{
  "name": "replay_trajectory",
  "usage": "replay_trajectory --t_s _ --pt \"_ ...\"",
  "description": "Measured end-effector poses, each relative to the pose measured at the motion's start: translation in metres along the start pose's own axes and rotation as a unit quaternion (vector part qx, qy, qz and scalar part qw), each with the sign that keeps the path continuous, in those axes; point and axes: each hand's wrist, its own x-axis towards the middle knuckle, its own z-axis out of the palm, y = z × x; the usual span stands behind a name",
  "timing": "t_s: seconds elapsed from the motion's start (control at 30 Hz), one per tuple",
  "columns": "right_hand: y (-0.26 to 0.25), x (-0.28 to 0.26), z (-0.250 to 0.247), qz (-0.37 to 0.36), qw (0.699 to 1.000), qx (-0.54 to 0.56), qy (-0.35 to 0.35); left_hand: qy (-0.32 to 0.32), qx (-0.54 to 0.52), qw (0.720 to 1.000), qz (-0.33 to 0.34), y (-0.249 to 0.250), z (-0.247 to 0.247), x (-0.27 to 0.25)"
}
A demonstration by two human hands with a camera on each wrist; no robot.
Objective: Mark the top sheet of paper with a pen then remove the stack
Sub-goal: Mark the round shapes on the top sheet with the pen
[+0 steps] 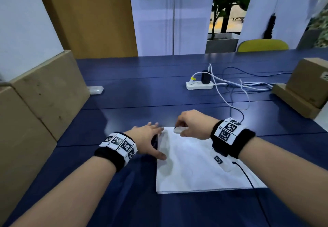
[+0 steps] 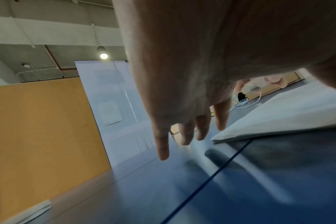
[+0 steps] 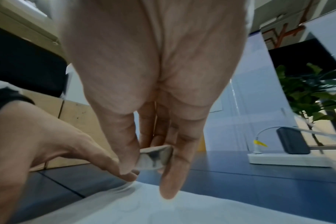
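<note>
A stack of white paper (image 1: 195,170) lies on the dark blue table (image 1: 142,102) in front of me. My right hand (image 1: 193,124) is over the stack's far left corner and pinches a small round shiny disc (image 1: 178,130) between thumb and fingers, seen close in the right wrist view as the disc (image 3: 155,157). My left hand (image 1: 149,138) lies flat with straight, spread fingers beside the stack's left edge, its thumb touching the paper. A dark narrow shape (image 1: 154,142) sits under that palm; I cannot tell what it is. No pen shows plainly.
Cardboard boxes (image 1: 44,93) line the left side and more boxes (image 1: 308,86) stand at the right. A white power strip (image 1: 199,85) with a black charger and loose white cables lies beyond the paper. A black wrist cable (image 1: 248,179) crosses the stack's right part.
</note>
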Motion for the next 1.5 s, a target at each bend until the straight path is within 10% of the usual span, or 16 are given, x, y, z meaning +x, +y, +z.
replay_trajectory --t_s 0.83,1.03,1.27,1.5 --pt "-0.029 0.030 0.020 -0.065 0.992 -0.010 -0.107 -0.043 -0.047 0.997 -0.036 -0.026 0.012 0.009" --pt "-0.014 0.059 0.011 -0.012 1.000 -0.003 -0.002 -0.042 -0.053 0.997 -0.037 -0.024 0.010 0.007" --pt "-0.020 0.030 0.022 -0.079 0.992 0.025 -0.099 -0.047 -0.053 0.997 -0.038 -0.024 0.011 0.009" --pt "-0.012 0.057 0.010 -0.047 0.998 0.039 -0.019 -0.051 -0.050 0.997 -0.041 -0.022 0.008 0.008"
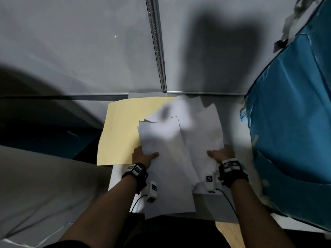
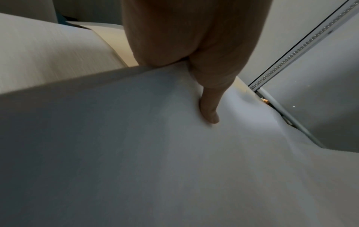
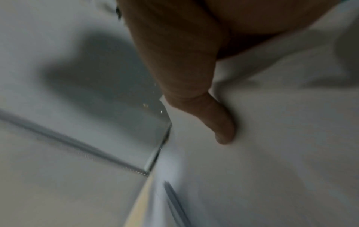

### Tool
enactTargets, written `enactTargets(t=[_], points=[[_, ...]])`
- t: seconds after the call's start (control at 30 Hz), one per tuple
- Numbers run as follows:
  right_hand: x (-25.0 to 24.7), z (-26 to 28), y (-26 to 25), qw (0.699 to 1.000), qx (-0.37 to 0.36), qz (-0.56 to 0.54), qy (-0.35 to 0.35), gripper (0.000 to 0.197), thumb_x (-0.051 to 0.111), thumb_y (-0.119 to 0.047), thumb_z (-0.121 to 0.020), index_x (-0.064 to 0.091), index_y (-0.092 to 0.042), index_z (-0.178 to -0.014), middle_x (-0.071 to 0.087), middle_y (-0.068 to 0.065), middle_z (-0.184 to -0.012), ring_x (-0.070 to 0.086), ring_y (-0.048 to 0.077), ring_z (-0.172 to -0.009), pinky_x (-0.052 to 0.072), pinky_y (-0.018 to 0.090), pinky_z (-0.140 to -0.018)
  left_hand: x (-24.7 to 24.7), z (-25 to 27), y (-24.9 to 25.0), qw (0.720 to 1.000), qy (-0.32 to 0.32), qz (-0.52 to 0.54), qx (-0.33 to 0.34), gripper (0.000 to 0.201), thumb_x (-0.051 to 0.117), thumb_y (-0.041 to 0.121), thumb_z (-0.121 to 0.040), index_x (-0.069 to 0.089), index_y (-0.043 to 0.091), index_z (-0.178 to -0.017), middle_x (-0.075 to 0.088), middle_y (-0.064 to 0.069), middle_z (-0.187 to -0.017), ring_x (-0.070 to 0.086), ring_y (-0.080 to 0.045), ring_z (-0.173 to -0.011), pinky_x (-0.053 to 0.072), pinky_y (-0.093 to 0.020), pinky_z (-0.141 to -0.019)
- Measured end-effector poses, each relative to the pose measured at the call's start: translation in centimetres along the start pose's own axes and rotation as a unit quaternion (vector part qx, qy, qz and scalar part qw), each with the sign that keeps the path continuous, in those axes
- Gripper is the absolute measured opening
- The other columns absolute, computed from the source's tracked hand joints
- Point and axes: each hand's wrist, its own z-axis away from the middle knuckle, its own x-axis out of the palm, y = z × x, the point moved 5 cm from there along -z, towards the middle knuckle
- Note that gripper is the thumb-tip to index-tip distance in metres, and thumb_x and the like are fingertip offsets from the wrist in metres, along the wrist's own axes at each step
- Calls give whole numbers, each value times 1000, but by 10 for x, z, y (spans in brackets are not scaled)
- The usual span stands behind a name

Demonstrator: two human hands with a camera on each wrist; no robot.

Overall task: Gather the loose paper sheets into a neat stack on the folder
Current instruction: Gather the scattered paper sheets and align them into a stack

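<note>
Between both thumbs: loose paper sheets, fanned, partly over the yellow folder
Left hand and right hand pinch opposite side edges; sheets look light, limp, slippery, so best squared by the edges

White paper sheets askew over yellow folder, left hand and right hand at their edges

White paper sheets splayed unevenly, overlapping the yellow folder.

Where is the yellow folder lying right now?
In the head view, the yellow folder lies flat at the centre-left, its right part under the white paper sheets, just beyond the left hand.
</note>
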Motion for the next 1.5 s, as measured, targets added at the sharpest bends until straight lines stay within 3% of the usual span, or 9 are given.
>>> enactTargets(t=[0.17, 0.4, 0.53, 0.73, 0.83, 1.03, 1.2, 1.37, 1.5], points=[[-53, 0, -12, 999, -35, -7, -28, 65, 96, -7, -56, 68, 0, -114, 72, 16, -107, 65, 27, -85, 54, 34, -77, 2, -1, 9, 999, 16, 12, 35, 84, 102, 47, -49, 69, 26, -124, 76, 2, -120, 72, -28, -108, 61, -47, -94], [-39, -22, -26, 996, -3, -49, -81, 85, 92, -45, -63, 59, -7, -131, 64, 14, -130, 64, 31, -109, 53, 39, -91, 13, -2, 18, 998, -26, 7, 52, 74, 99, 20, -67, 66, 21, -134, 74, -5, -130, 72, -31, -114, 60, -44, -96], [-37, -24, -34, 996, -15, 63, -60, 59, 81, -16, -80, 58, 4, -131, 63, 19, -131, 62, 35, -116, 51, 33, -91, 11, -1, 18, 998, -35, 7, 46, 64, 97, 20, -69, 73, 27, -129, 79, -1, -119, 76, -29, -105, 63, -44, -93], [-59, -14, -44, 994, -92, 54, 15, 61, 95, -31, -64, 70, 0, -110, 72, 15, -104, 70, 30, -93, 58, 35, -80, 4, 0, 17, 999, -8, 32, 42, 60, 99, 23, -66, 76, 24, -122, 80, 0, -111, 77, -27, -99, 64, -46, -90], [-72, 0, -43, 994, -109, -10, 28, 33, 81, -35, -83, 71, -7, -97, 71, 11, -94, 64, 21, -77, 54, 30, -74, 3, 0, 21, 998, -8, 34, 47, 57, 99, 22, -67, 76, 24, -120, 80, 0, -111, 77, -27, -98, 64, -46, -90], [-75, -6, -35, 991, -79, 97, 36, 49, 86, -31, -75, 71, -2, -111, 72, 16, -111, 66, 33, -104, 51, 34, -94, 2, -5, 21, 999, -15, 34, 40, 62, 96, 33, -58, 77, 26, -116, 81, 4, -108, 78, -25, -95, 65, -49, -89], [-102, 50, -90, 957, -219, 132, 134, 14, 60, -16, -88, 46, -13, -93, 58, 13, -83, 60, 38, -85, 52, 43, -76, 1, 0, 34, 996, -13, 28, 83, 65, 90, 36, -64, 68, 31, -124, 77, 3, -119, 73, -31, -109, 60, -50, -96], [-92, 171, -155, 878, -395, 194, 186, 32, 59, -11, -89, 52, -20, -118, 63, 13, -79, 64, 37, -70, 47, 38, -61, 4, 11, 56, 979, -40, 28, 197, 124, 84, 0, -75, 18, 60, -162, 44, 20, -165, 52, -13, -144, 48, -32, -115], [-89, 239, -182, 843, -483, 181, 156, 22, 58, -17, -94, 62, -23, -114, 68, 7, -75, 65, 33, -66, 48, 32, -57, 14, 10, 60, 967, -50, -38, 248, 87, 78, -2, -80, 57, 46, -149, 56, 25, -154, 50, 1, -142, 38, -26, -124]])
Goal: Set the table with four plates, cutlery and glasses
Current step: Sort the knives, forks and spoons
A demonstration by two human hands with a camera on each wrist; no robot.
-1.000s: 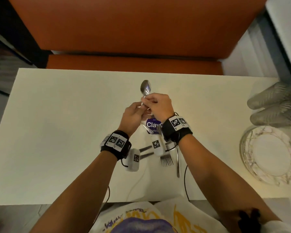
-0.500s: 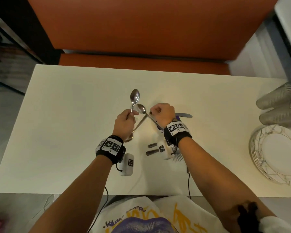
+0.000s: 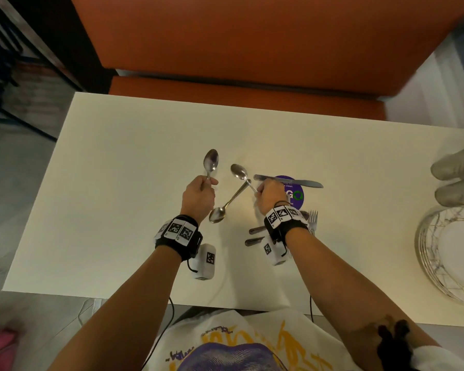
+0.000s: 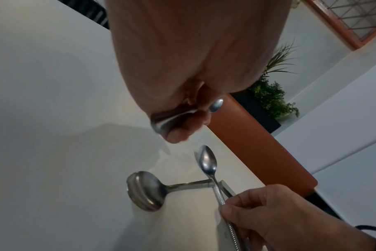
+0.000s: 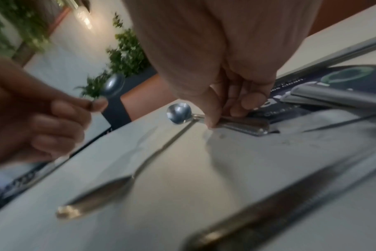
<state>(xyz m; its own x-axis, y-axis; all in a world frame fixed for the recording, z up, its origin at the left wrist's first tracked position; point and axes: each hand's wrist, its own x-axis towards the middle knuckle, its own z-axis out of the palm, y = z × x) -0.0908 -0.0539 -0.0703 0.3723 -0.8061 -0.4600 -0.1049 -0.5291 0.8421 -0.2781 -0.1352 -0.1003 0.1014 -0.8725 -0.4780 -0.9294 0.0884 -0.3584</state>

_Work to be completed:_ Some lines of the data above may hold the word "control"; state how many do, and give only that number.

_Answer to the problem:_ 2